**Information provided:**
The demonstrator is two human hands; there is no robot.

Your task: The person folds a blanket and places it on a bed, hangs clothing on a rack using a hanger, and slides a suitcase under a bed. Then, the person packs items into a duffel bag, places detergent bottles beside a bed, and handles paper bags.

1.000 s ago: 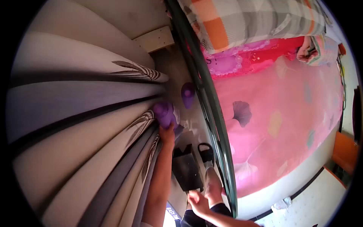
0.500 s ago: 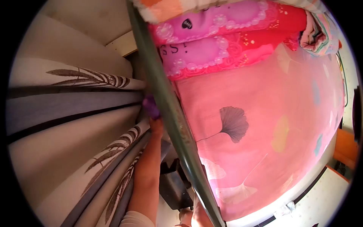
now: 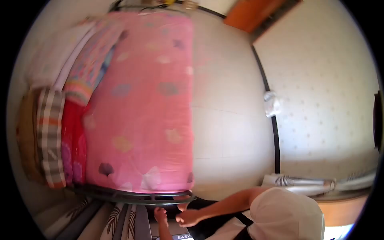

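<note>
My right hand hangs low in the view, just under the dark metal bed rail. Its fingers are loosely apart and nothing shows in them. My arm runs back to my white sleeve at the lower right. To its left, a narrow limb that looks like my left hand rises beside the curtain and nearly touches the rail. It is too small to tell its grip. A dark object lies under my right hand.
A bed with a pink leaf-print sheet fills the left half, with folded blankets and a plaid pillow at its far left. White floor tiles lie to the right. A black baseboard strip and an orange door border them.
The view has swung away from the gap beside the bed to show the whole bed and the floor. The purple objects near my left hand are out of sight. My right hand and shoulder now show.
</note>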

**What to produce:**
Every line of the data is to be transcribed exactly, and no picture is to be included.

**Solved problem:**
The demonstrator is two human hands; there is no robot.

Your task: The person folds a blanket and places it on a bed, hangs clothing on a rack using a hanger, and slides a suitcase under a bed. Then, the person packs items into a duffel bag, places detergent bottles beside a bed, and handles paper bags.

1.000 s ago: 
0.500 s ago: 
now: 

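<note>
My right hand hangs low in the view, just under the dark metal bed rail. Its fingers are loosely apart and nothing shows in them. My arm runs back to my white sleeve at the lower right. To its left, a narrow limb that looks like my left hand rises beside the curtain and nearly touches the rail. It is too small to tell its grip. A dark object lies under my right hand.
A bed with a pink leaf-print sheet fills the left half, with folded blankets and a plaid pillow at its far left. White floor tiles lie to the right. A black baseboard strip and an orange door border them.
The view has swung away from the gap beside the bed to show the whole bed and the floor. The purple objects near my left hand are out of sight. My right hand and shoulder now show.
</note>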

With this, the exercise is complete.